What is A/B Testing? (And what does it mean for agents?)
Successful agents know that a great website is one that is continually evolving and improving, and the A/B test (also known as split testing) is one of the most important tools used to determine how well the system is working.
It tells us what components of a website page are working and what aren’t. Two versions of a page (or more) are produced using only one set of differing variables, meaning everything else on the page is identical.
Almost every element on a page should be tested and done on a regular basis. In earlier posts, we’ve talked about the importance of loading speed tests and content production when it comes to making a website really provide value and boost an agent’s efficacy rate, but A/B tests are really about making sure the website’s performance is being continually enhanced with the help of data. Inevitably, some things that seemed like a great idea at the time of launch may not be as important six months down the line, or some things may work so well that they can be added to.
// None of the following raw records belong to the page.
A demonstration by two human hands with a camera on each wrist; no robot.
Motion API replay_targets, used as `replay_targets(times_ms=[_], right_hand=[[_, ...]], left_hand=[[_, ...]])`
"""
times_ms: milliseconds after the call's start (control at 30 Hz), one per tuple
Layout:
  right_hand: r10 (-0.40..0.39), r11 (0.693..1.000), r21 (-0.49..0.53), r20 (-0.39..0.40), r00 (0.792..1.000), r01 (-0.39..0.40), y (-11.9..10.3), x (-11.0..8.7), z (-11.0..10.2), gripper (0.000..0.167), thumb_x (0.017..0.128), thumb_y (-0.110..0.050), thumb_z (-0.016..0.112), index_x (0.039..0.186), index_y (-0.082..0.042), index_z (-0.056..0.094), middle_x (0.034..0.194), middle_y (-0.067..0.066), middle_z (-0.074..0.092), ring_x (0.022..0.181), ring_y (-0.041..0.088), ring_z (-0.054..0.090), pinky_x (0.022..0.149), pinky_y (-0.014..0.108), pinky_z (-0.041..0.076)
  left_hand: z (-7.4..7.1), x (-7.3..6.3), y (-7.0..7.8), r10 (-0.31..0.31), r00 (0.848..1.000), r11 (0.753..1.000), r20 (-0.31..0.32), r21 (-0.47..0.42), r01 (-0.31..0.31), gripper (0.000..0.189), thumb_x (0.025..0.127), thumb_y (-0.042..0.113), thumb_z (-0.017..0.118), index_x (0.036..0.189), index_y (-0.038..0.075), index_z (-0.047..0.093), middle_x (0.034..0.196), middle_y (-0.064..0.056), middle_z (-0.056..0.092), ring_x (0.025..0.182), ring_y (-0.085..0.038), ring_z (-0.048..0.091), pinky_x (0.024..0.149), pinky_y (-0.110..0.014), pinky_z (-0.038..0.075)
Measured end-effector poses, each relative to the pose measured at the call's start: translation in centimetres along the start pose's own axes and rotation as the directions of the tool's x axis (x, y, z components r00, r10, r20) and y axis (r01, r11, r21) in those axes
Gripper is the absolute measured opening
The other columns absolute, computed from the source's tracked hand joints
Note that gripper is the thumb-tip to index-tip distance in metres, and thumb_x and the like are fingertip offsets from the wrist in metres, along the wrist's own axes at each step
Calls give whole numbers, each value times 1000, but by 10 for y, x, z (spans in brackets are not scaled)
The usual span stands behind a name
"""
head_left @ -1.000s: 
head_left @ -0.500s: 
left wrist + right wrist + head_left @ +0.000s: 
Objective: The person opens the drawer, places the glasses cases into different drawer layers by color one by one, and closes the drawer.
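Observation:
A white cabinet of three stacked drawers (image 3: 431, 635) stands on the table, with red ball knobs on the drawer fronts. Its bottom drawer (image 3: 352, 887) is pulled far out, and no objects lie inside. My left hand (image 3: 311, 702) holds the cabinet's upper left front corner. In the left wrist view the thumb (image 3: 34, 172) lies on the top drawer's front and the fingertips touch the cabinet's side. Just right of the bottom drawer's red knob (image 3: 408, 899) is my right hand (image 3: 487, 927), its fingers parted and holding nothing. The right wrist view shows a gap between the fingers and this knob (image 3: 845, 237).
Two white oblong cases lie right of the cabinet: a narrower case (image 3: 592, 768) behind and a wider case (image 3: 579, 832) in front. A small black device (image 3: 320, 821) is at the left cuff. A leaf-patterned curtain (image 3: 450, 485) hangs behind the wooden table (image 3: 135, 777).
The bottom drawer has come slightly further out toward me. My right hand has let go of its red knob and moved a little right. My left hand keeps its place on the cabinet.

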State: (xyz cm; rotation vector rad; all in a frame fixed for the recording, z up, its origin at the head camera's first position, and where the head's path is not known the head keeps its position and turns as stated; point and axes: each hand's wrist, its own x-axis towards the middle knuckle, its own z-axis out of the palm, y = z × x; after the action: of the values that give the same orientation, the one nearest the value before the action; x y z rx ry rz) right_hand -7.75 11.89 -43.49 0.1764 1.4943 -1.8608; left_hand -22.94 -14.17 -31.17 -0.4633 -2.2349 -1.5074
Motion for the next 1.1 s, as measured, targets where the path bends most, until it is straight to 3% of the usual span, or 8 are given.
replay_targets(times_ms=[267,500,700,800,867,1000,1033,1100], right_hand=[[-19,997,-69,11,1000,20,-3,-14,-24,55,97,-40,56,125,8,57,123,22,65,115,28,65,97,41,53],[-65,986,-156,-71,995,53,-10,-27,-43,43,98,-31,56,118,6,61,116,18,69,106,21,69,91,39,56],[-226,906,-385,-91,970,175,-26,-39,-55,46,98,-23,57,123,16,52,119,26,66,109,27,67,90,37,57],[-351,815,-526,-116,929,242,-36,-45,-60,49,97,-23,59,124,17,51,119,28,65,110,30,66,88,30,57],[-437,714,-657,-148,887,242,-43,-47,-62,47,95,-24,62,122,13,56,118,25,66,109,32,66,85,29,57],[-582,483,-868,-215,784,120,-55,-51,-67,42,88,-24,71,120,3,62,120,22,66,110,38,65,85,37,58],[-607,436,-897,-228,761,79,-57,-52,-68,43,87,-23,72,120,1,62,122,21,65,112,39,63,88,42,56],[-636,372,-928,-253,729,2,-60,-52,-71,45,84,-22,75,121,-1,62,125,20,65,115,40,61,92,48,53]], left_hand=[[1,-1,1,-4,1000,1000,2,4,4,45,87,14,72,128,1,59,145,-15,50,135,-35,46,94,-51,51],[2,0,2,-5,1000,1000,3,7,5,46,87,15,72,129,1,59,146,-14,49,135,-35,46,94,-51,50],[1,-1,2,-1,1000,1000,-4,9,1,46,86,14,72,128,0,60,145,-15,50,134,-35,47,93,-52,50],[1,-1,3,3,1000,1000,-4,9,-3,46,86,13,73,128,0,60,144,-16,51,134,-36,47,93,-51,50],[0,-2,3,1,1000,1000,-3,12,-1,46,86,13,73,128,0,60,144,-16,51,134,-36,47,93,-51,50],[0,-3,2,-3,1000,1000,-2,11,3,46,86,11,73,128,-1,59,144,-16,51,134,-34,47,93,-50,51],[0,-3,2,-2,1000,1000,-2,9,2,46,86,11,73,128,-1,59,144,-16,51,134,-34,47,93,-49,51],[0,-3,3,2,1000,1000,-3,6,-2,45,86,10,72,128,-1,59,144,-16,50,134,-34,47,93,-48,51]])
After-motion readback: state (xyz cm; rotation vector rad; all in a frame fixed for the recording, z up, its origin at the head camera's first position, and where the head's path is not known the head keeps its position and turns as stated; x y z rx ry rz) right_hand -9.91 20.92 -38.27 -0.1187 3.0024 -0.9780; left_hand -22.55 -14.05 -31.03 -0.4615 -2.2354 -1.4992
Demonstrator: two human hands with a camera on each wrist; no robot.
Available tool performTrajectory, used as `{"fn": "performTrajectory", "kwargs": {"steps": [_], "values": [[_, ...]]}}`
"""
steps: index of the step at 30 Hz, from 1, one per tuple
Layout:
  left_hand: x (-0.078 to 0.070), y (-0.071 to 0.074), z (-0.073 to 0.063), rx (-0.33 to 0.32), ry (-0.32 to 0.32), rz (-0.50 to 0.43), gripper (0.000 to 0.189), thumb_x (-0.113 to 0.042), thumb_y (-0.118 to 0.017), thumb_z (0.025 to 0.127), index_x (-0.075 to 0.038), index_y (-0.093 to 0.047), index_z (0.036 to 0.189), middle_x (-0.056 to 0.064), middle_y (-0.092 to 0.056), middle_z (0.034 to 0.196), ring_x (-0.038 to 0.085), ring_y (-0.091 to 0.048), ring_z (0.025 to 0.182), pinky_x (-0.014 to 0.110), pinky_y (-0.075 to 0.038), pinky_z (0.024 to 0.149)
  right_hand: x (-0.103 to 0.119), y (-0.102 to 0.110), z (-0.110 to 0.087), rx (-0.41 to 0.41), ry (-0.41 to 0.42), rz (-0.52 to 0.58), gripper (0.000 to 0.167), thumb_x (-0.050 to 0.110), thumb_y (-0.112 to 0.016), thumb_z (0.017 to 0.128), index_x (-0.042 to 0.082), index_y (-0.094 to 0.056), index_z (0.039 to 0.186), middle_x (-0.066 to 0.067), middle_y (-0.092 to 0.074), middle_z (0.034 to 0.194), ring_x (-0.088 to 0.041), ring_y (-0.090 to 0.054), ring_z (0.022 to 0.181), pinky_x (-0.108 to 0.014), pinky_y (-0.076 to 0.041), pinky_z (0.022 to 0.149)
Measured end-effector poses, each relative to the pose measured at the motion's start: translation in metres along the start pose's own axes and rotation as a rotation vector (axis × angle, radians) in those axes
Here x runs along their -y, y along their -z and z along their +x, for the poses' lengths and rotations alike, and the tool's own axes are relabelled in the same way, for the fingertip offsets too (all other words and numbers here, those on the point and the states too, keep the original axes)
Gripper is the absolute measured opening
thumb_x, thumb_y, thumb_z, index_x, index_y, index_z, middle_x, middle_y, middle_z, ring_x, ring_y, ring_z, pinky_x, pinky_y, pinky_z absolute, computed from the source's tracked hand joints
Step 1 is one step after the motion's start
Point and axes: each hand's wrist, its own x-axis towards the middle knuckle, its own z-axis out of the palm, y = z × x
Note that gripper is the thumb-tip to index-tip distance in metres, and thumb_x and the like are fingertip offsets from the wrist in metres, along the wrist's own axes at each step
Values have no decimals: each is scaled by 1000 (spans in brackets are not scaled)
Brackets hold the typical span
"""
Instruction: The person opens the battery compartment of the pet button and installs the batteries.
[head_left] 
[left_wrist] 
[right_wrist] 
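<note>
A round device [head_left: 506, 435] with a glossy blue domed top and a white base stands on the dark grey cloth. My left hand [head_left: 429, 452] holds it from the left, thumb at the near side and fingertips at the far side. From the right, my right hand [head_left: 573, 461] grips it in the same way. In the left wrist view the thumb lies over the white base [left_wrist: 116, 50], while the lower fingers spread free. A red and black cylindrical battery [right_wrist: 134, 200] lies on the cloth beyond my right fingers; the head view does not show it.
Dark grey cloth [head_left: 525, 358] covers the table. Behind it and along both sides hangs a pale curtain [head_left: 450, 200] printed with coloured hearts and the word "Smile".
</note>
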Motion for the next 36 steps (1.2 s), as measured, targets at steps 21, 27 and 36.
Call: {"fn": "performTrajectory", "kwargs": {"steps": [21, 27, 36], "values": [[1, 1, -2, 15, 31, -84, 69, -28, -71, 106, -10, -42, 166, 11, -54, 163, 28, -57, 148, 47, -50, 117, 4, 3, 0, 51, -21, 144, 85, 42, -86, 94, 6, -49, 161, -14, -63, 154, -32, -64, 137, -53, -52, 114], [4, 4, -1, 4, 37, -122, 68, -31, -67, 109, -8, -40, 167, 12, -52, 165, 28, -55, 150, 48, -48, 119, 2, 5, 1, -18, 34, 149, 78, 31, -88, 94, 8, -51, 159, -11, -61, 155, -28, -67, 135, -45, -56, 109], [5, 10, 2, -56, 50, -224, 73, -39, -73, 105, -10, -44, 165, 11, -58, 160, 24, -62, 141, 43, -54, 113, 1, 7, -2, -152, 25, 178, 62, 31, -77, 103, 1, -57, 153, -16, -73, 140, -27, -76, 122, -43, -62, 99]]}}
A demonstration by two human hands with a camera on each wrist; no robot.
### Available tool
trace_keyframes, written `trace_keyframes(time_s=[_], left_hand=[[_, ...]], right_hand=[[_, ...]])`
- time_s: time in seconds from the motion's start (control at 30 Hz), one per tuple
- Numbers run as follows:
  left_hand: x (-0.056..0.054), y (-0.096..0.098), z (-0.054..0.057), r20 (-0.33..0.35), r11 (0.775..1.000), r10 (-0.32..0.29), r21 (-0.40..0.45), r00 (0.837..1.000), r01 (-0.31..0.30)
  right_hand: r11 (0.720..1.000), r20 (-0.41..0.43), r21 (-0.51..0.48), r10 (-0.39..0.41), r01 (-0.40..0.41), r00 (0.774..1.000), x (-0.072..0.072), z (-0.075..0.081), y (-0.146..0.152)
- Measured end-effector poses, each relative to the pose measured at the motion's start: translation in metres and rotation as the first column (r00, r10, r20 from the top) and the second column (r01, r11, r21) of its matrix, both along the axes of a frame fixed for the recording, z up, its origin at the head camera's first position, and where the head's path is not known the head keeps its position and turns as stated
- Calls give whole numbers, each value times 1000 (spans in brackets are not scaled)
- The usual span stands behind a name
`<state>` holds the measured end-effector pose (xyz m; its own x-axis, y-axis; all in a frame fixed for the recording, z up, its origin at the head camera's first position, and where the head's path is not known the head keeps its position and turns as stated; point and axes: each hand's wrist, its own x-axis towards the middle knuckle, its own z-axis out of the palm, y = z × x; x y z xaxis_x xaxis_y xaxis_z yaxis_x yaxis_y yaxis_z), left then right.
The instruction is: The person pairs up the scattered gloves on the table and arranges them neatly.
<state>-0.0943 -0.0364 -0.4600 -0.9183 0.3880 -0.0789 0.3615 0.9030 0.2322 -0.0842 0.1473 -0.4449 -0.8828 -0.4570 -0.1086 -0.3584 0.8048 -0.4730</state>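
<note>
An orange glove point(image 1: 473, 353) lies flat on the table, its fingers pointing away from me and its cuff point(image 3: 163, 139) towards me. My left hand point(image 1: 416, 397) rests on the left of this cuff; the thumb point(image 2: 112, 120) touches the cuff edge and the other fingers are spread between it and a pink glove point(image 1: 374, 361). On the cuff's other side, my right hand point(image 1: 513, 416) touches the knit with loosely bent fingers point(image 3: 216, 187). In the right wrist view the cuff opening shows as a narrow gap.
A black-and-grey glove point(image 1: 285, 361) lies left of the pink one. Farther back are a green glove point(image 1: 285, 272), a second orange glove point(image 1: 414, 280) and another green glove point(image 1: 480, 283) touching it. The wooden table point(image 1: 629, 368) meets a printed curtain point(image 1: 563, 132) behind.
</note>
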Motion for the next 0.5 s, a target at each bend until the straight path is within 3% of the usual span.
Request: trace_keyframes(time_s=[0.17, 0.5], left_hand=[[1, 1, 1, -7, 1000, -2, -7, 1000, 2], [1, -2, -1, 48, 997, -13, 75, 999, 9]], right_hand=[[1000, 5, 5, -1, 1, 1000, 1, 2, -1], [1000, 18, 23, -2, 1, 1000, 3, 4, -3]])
How does it work? The crash course version:
The ‘A’ refers to the original testing variable, i.e. the control, while ‘B’ refers to the variation or new test variable that’s running opposite the original A value.
For example, perhaps A refers to the way listing photographs have always been laid out on a page, and B refers to a new carousel or gallery system that an agent is starting to believe may work better in the future. It’s important to realize that this ‘hypothesis’ comes from data trends based on visitor behavior on the website that the agent has kept track of.
Being able to determine which version is moving the relevant metrics in a positive direction is extremely useful when it comes to optimizing website ROI performance, and gives agents a more comprehensive understanding of which business opportunities can be further pursued just because that much more data is being processed and given meaning.
What do agents need to keep in mind?
Although it’s recommended that every element of a page should be tested, they should be tested one at a time. Having said that, there are some elements that are even more relevant to real estate professionals than others:
Search filters: This is an element that visitors will be drawn to first - it’s what most have ultimately come for and how well it works will determine if they visit again and the duration of their journey with that agent. A/B testing can help an agent figure out which terms matter most to their audiences and make them more prominent, or identify search options that are not as important and take them out entirely.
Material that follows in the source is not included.